Rosewood was settled in 1845, 9 mi east of Cedar Key, near the Gulf of Mexico. The local industry was centered on timber. Two pencil mills were nearby in Cedar Key; several turpentine mills and a sawmill 3 mi away in Sumner helped support local residents, as did farming of citrus and cotton. The hamlet grew enough to warrant the construction of a post office and train depot on the Florida Railroad in 1870, but it was never incorporated as a town.
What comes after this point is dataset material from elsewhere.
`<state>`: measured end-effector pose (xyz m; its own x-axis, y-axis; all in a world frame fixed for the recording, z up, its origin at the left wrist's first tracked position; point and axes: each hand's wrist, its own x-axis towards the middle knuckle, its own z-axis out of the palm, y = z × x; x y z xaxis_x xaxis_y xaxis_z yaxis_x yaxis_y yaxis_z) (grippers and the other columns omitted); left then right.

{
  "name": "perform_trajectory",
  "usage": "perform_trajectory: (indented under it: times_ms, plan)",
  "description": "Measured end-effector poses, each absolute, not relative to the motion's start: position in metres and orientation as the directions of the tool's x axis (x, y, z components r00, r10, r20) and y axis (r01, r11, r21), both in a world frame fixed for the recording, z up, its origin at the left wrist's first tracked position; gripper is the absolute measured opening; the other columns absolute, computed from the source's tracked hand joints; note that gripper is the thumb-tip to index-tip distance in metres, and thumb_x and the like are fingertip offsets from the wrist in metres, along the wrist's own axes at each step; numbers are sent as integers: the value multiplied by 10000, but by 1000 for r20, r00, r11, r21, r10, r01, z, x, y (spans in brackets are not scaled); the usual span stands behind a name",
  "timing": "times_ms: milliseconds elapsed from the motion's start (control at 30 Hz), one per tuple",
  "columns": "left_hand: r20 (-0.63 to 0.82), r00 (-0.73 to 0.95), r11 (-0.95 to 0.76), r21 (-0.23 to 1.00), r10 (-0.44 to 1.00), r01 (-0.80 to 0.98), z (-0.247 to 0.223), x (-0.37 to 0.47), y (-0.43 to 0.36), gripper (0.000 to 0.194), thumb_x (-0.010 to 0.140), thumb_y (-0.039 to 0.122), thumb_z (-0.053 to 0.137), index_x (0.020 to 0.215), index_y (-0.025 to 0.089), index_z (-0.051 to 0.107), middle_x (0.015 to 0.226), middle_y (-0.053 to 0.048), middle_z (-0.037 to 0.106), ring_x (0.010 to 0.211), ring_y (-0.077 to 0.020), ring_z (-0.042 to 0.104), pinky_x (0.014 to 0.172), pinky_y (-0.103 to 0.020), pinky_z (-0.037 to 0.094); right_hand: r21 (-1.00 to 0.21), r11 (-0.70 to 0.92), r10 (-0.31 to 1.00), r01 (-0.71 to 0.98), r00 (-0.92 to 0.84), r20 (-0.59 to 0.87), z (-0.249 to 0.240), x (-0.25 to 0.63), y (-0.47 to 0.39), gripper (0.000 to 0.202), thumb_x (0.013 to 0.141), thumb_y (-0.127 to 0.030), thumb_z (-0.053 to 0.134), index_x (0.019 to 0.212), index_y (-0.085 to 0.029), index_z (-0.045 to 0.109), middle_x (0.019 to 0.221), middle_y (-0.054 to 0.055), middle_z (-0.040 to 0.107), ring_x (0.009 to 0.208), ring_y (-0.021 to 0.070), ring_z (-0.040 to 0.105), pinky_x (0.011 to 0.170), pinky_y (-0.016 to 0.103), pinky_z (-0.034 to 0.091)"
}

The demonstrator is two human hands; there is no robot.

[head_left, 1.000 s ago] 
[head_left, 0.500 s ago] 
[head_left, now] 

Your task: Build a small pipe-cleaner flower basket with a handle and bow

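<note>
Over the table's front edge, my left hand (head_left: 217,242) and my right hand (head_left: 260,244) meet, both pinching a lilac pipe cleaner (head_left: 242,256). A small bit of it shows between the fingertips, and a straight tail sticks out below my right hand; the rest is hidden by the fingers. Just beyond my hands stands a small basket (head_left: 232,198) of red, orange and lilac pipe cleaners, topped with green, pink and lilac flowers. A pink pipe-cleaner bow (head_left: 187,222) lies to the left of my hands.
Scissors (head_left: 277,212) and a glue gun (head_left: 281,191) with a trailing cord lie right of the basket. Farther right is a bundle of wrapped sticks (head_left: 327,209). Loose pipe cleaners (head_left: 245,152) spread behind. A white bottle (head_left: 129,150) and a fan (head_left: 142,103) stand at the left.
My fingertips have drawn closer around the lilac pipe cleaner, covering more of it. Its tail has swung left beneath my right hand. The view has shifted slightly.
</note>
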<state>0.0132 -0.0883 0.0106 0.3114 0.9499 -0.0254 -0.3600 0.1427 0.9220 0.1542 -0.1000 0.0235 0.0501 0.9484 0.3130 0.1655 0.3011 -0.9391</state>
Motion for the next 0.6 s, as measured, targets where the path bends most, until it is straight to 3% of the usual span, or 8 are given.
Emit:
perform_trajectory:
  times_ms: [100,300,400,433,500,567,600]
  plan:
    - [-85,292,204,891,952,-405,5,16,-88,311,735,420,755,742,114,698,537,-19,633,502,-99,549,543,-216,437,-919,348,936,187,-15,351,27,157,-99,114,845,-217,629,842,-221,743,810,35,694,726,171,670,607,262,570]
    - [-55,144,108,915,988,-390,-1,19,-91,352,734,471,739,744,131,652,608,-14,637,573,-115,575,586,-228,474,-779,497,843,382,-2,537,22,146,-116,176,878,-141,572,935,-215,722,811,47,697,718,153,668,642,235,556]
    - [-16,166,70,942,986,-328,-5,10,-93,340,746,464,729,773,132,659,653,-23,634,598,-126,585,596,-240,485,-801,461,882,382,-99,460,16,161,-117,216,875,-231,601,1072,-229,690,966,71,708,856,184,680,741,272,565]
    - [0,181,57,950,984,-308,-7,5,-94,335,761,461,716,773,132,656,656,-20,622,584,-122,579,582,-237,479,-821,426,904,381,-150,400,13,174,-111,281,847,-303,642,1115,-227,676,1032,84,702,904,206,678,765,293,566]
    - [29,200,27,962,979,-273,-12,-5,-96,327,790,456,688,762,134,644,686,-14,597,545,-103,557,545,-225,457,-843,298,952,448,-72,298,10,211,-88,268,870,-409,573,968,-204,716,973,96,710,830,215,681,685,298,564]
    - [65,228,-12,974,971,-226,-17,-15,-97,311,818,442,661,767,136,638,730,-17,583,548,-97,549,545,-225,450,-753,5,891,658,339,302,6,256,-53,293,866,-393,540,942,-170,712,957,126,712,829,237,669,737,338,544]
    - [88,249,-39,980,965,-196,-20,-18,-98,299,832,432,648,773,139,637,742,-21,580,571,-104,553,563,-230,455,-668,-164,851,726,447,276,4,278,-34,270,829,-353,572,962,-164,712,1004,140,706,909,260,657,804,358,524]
===Decline of Rosewood's economy (1923–1950)===
In 1923, during the infamous Rosewood massacre, the entire town of Rosewood was razed except for John Wright's General Store. After the majority of the population fled Rosewood, the once profitable turpentine industry began to fade as newer, alternative synthetic products were being produced. By 1950, the turpentine industry practically no longer existed.

===Since 1950===
Since the 1950s, several businesses were established in Rosewood, including a general store; fisheries; charter tours; clam, oysters and other types of Mollusca farmers; agricultural farms; restaurants; storage facilities and a small airfield. Several neighborhoods have been developed around these businesses.

==Rosewood Massacre==

In January 1923, white men from nearby towns lynched Sam Carter allegedly in response to a claim that a white woman, Fannie Taylor, in nearby Sumner had been beaten and possibly raped by a Black drifter. When Black citizens defended themselves against further attack, several hundred Whites organized to comb the countryside hunting for Black residents and burned almost every structure in Rosewood. Survivors hid for several days in nearby swamps and were evacuated by train and car to larger towns. The local sheriff and the Governor refused to send aid, including the National Guard. Although state and local authorities were aware of the violence, they made no arrests for the activities in Rosewood. The town was abandoned by Black residents during the attacks. None ever returned.

===Massacre reparations===
In the spring of 1994, the Florida state legislature voted to award $2 million in compensation for the nine surviving family members (equaling $150,000 each). In December 2010, a state scholarship was established for descendants of families that survived the massacre. Governor Jeb Bush in 2004 placed a plaque memorializing the massacre in front of John Wright's general store, the only remaining structure from the Rosewood Massacre. This plaque was vandalized on at least one occasion when it was shot at from a passing car.

===Legal Issues===
During the debate over Florida House Bill 591, the Florida Legislature's Bill that established reparations based on the Massacre, the Special Master appointed by the Legislature compared the destruction of Rosewood to the taking of private homes during the Internment of Japanese Americans and specifically cited the case of William Minoru Hohri vs. United States.

==Community services==
In 1980, the Rosewood Volunteer Fire Department was officially established and the station number was designated as 80 in District 4.

==Education==
School Board of Levy County is the school district for the entire county.